Page MenuHomePhabricator

Use OpenSearch for Special:LinkSearch
Open, Needs TriagePublicFeature

Description

The reasons for not implementing a namespace filter in LinkSearch are no longer valid: moved to T12593

Without a namespace filter, the web link search is simply unusable for many large domains, as you often have to skip thousands of hits on discussion pages.

Many users circumvent the restriction by using insource search. But that's not a good solution either

A solution with good filtering options, e.g. glob or regex, would be desirable.

UPDATE 15/12/2025 (Title changed)
Add Elasticsearch ot Special:LinkSearch

  1. Split URL into domain, path, query and fragment
  2. split domain into TLD, domain, subdomains
  3. split path into folders
  4. split query into keys and values
  1. build function like indomain, infolder, inkey, invalue ...
  1. Investigate whether URL-specific functions can be used as useful filter options for general insource searches.

Event Timeline

It looks like (technically speaking) MediaWiki might already have a namespace filter for Special:LinkSearch; but that it might not currently be considered efficient enough to enable on Wikimedia wikis. The task I found for that is T12593: Make namespace filter in Special:Linksearch efficient enough for wgMiserMode.

I would merge this task into that one, but this task also contains a suggestion for Special:LinkSearch to use ElasticSearch, which seems like a separate request. If you're interested in that as a feature request specifically, I'd personally suggest either filing a new task for that request in particular (and merging this into T12593), or re-writing this task to just be about that request :)

T12593 dates back to 2007 and was imported from the good old Bugzilla.
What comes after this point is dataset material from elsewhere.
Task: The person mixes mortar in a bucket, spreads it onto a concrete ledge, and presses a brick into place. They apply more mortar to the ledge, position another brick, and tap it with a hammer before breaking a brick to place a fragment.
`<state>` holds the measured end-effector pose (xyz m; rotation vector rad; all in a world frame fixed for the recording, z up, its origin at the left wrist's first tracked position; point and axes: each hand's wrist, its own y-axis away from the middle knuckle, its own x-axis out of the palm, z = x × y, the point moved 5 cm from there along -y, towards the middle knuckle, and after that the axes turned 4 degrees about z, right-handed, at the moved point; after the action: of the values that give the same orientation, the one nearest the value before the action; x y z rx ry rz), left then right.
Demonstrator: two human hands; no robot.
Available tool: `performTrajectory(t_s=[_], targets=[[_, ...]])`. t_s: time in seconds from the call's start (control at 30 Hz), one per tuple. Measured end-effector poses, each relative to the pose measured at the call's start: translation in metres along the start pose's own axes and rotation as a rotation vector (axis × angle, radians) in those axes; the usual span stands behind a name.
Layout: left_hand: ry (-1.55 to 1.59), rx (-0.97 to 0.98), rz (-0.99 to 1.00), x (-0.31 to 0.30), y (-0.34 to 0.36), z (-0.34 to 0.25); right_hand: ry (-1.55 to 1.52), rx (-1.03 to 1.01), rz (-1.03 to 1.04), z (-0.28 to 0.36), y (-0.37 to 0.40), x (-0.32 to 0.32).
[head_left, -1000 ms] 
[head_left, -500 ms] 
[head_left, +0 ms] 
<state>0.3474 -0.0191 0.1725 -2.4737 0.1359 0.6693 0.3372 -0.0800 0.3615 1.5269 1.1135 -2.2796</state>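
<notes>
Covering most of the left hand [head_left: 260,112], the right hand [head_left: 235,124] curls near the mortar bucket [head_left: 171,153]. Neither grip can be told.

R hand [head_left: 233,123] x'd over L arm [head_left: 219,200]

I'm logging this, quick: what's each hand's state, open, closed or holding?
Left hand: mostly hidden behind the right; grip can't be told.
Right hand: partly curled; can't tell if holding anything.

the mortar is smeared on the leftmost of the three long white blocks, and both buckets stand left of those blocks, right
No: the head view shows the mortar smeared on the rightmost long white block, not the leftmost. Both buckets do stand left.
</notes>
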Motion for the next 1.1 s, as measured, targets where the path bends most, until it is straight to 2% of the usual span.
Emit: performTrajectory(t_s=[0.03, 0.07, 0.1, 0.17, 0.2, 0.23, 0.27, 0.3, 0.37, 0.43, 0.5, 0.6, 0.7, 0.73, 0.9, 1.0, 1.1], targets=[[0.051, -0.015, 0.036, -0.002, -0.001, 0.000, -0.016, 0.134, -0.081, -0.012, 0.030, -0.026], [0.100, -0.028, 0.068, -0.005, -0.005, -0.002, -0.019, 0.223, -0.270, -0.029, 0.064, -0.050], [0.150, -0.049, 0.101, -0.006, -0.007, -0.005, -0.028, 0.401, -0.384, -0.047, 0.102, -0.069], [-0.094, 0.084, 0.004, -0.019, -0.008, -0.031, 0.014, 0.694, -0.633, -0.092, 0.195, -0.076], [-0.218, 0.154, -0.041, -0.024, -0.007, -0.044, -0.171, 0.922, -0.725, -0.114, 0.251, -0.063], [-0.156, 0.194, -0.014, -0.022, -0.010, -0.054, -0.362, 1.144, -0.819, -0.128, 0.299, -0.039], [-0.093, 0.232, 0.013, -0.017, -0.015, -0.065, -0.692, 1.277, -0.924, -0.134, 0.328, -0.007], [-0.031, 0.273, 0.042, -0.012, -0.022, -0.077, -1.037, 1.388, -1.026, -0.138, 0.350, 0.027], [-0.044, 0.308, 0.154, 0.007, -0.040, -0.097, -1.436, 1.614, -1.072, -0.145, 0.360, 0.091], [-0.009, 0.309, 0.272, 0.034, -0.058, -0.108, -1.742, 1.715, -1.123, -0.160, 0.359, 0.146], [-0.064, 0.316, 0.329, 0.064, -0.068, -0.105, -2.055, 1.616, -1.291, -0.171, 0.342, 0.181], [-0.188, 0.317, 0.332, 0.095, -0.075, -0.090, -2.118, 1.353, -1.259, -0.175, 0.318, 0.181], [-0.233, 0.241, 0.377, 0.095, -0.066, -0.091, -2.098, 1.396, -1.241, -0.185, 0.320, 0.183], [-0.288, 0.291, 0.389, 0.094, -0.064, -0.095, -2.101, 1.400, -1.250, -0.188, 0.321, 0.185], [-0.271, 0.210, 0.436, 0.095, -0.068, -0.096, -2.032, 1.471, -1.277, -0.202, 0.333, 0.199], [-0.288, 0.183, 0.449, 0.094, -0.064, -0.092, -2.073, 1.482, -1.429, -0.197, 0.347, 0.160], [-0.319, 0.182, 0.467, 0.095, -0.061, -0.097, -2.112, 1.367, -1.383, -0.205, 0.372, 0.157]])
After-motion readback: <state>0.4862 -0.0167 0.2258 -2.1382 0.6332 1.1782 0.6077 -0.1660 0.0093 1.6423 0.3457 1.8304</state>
Looks like, API (exturlusage) with namespace-filter is by far faster than list all results. API response of unfilterd result time is ruthly the same asl

https://de.wikipedia.org/w/api.php?action=query&list=exturlusage&euquery=archive.ph&eunamespace=0

The API response time for unfiltered results is almost identical to that of LinkSearch.

It seem that the API (exturlusage) with namespace filter is significantly faster than listing all results. So I think that the reasons for not implementing a namespace filter are no longer valid.

A namespace filter with default ns=0 will most likely improve performance and at the same time save a lot of time for users who are maintaining external links.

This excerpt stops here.